This week, my first baby turned 15. This sparks in me a domino run of cliche-but-true observations – those 15 years have flown by, parenting doesn’t necessarily get easier it just changes, and teenage boys really do sleep/smell/grunt a lot. But how do I mark this occasion here on my blog? I could write a post to him, but he’d never read it. I could write a post about him, but I think he’d find that pretty cringe-worthy. So I figured I’d reflect on what being a mum to a teenager has been like so far – the good, the bad and the ugly.
Raising a teen – the good
- Seeing all our efforts pay off. Of course we’re all proud of our kids and they make us proud in different ways at different times – the first time they write their name, or the first time they swim without arm bands. But the teen years is where you see your efforts in encouraging, supporting and building your kids up really start to come to something. All kids break away from the pack in one area or another, to achieve something that not everyone else can, to show a real talent for something. For us, it’s his academic achievements and his competitive swimming success, both of which he makes look easy but which are far beyond anything I could have managed at his age.
- Sharing music and book recommendations, and (if you’re lucky and your kid has taste) actually finding common ground to bond over.
- Watching our child grow out of being, well…a child. Of course it is heart wrenching to say goodbye to those days, but leaving behind childhood also means learning more about the person he will grow up to be. And that is beyond exciting. Seeing “when I grow up” fantasies turn into real interests and subject choices, sharing (slightly) adult humour and watching him get the joke, hearing his opinions on topics bigger than Minecraft…it’s pretty mindblowing.
- The hugs. They may be rare, but they mean that little bit more because I know there’s real emotion behind them.
Raising a teen – the bad
- Seeing your child suffer and not being able to save them like you could when they were little. I’m talking about bullying. This has been a reality for my son for a large portion of high school so far, and I have felt pretty powerless to help him. He doesn’t want me to get involved, and so I’ve done only what I could do from behind the scenes. Ideally I’d like to set fire to the little shits who are doing this to him, but having been bullied myself I know that adult intervention is like a red rag to a bull. It hurts me every time the issue flares up, to see how it has impacted on his confidence and willingness to be sociable. But I have to just guide him, reassure him, and make the school aware of things they can do to help him.
- Worrying about how he’s going to cope with big issues – sex, smoking, alcohol, drugs. We’re lucky just now as our teenager isn’t in with a crowd that hangs about, parties and tries to act older than they are. But I know it’s only a matter of time before he is exposed, and although he’s fairly sensible I also know that on the surface that’s probably how I appeared at that age…and my decisions were anything but!
- Think it hurts when your toddler tells you mid-tantrum that they don’t love you? Try hearing something like that when your kid is old enough to understand the gravity of their words. I’ve been lucky so far – I don’t think I’ve hit the milestone of being told I’m a bitch, but teenagers don’t always have a filter in the heat of the moment.
Raising a teen – the ugly
- Still having to listen as he relays the fascinating intricate details of his latest Xbox game obsession.
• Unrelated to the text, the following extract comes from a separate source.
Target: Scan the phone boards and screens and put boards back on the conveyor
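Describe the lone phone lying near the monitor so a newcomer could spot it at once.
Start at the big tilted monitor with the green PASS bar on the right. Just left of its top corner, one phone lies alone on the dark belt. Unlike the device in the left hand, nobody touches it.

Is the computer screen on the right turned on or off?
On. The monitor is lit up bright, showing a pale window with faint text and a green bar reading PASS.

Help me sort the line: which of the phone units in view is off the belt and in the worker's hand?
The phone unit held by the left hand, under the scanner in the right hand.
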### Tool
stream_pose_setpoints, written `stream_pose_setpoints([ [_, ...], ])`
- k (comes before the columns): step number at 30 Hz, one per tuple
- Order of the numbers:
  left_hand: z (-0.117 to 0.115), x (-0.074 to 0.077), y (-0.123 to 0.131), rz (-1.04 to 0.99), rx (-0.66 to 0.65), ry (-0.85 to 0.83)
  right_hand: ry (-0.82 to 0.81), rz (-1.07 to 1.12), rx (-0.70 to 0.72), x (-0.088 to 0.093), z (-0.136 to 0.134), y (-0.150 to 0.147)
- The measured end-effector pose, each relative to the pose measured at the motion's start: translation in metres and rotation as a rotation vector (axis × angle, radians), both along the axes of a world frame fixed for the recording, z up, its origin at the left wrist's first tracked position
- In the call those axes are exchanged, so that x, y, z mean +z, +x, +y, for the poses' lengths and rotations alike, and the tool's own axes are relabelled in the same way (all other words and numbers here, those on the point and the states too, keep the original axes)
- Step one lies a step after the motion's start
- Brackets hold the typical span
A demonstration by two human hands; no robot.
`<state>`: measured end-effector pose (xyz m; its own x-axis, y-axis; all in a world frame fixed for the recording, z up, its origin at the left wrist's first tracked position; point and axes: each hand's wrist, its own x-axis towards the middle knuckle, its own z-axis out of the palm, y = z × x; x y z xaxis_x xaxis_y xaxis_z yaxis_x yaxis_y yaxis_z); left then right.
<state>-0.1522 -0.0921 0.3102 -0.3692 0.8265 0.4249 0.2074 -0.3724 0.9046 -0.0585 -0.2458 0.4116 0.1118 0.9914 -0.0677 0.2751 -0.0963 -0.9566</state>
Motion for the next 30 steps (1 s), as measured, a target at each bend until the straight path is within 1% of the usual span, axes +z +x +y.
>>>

- Hearing the sound of my own voice, saying the same things on repeat. You think it’s bad with a toddler? Try chanting the following at least three times a day for the past five years – have you brushed your teeth, can you please sort your hair out, put your dirty laundry in the basket, for god sake can you please shut the door without slamming it, have you done your chores, have you done your homework, untie your shoes before you put them on. I remain in constant hope that one day he will leave the house with all his responsibilities dealt with, looking presentable, without wrecking yet another pair of shoes and without slamming the door…all without me saying a word.
- The bathroom after the three hour shower or midnight toilet trip…
- Being demoted from fountain of knowledge to she-who-knows-nothing. I realise that sometimes, when I talk a glaze comes over not just his eyes but his whole face. Our son has perfected the brick-wall look, where I know every word we say is just bouncing off without even being heard. Apparently he knows it all already.
- Sometimes, the only sign he’s returned home is the dog sitting at the bottom of the stairs with an expectant wag of her tail. Because apparently we don’t say “hi” anymore.
It’s not easy, parenting a teenager. It’s a mindfuck, a stress and yet another one of those oh-so-wonderful learning curves of parenting. But it’s rewarding and hilarious and fascinating all at the same time. No one gets it right, we all just stumble through, but the good points usually outweigh the bad and you can usually (eventually) laugh at the ugly points. I’m excited what this second half of his teen years holds in store for my son, and for the rest of us!